Three dead as bombs rip through a crowd at the Boston marathon. The coming days and weeks will unpick what took place and who is responsible. My fellow journalists will seek to give a face and voice to the dead and injured. Their families and work colleagues will be interviewed, a picture of their lives will be painted for us and broadcast on our TV screens.

On the same day as the Boston bombings at least 33 were killed and 160 wounded in a string of bomb attacks across Iraq. Attacks which did not take place before the US led invasion of the country. The same media coverage was not afforded to the dead in Iraq, nor did Obama seek to comment on the issue.

Looking down the news feed of news organisations, it is obvious what news takes priority. It is, of course, the three deaths in Boston. All life is precious, sacred and equal, but as far as our media and politicians are concerned, some is more precious, sacred and equal than others.
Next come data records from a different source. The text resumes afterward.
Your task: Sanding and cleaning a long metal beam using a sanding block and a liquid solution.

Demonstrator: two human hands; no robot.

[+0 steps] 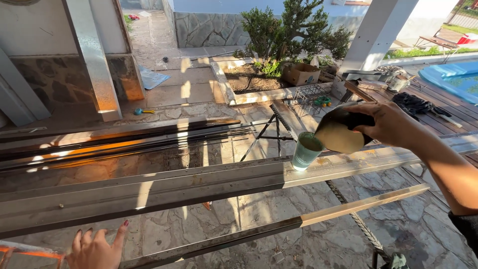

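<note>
right hand (393,124) wrapped around rounded dark-and-cream bottle (341,132), mouth tilted left-down over translucent green glass (305,150) | glass upright on long grey steel beam (149,192) | left hand (97,249) open, fingers spread below beam

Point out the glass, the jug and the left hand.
glass (305,150), head view, on its side wall.
jug (339,130), head view, on its tilted body.
left hand (96,250), head view, on the back of the hand.
</note>
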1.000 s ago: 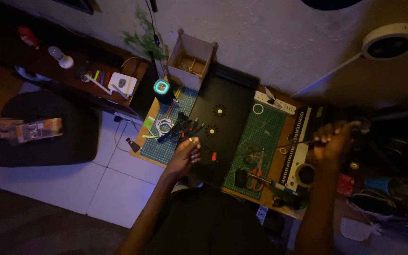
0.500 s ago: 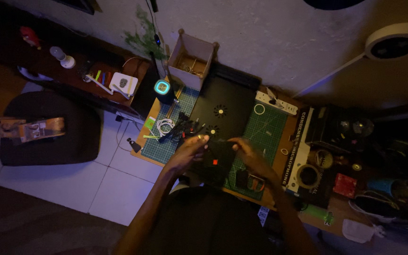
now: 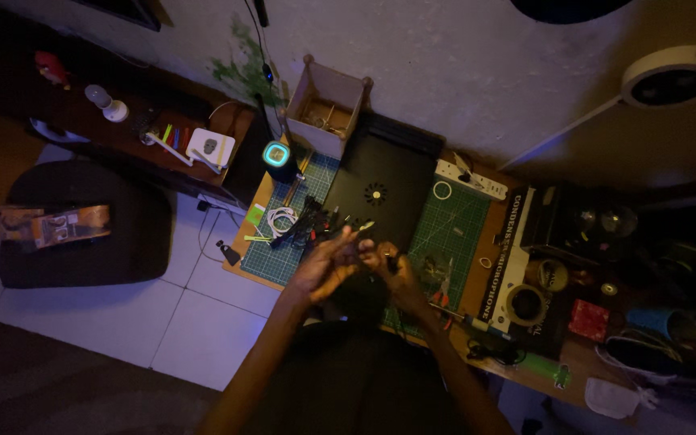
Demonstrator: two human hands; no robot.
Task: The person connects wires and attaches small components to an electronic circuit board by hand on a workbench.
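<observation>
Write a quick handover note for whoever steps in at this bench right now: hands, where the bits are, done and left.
Left hand: fingers spread, touching a small part; grip unclear.
Right hand: closed on a small dark tool.
Both meet over the black panel, between the green cutting mats.
White coiled cable and loose tools lie left; red-handled pliers right.
Done: hands together at the part.
Left: too dim to judge.

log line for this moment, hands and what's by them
left hand: open, fingers meeting right hand | right hand: closed around small dark item, unclear | below: green cutting mat | left: cable pile
</observation>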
There will be no interviews with families, work colleagues or pictures for the victims of the 315 drone strikes carried out by Obama in Pakistan. People in Pakistan have been subjected to drone strikes, not knowing when or where they will strike, not knowing who they will strike, the distant hum of the drone could be the last thing they hear. Where are the media and politicians to show their condolences for these victims? To ask for prayers? To share their thoughts? To voice their disgust and indignation?

We can share the images of Boston, the moment the first bomb hit. The newscasters show their deep concern, they show their emotion, their so-called impartiality goes out the window, "These are people's lives were talking about!"

The bombs in Boston have killed three. The US missiles kill many more. We hear talk of tracking down those that committed the crimes in Boston, but who will track down those that murdered via drones in Pakistan, Yemen and Somalia. The thing with Boston is that we do not know who is responsible yet, but we do know who is responsible for the deaths in Pakistan, Iraq, and Afghanistan - there seems to be no justice there.

America has, like it did on 9/11, felt what many in the Middle East, Pakistan, Afghanistan and elsewhere feel every day. Some will take comfort in that thought. They shouldn't. Life is sacred, and just because Western politicians and media organisations do not see it that way, does not mean we should stoop to their level and have selective grieving for Westerners only.

The effect is the same. All the victims bleed. All the mothers feel the grief, the cries sound the same, and it all hurts. The differences are in language, skin colour, nationality, religion and of course, access to healthcare. Victims of drone strikes can only dream of a response like that we have seen in Boston. Emergency medical staff, ambulances, and police.

TV minutes and column inches make one thing clear, one American or Western life is worth much more than a Middle Eastern, Pakistani or African life. My prayers and thoughts are with all victims, not just the Western ones.